Rilha : épique époque !
Rilha : épique époque !
Il y a deux, et peut-être même trois manières d’envisager le roman de science-fiction de Juan Miguel Aguilera. On peut le regarder comme un roman d’aventure. Rien n’y manque de ce qui fait l’intérêt, la force et le charme de ce genre littéraire. Voici cinq siècles, déchiffrant un cryptogramme ancien, un savant découvre l’existence, par delà l’océan qui limite le monde occidental, d’une terre inconnue. Flanqué d’un équipage interlope, il lance une expédition maritime dont les péripéties guerrières, amoureuses, scientifiques, humaines tissent la trame du récit. Comment ne pas penser au Jules Verne de « La Jangada » ou du « Superbe Orénoque » ? Seulement voilà, la mise en situation historique de cette fiction bouleverse radicalement le premier niveau de lecture. Nous sommes toujours au XVème siècle.
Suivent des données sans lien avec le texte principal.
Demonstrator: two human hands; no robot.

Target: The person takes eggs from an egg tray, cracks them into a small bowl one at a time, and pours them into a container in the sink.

Le siècle où Marco Polo fait chevaucher l’imagination de Kubilaï Khan sur les routes de villes invisibles parce qu’elles sont imaginaires. Face à la société féodale vermoulue, c’est le temps où s’affirme la prééminence de l’esprit humain sur les Dieux, les hiérarchies et les contraintes. La Renaissance point à l’horizon. Et nous nous trouvons dans le royaume arabe de Grenade. L’érudit décrypteur d’antiques tablettes syriennes se nomme Lisan al-Aysar et la « Rilha » est plus qu’une odyssée vers le nouveau Monde, la découverte de soi-même par ceux qui l’entreprennent. Car Christophe Colomb n’a pas encore abordé l’Amérique. Toutefois, cette fable n’est pas la simple juxtaposition d’une époque épique et d’un récit bien conduit et bien écrit. Un troisième niveau de lecture révèle les valeurs que défend l’écrivain. Les sept siècles de culture arabe en Espagne ont irrigué l’Europe tout entière. Dans ce grand poème pluriel qu’est « Le Fou d’Elsa », Aragon évoque les falâssifa, ces philosophes pervers qui, à la veille où Grenade fût prise par les Chrétiens, s’arrogeaient le droit de discuter entre eux de la revendication humaine du bonheur. L’érudit Lisan qui organise la « Rilha », vécue ou imaginée, allez savoir, n’est-il pas un de ces guetteurs d’avenir ? C’est en tous cas un personnage littéraire qu’on n’oublie pas davantage que le roman qui le porte.
Michel Boissard
Rilha, Juan Miguel Aguilera, traduit de l’espagnol par Antoine Martin Au Diable Vauvert, 2003, 18 euros.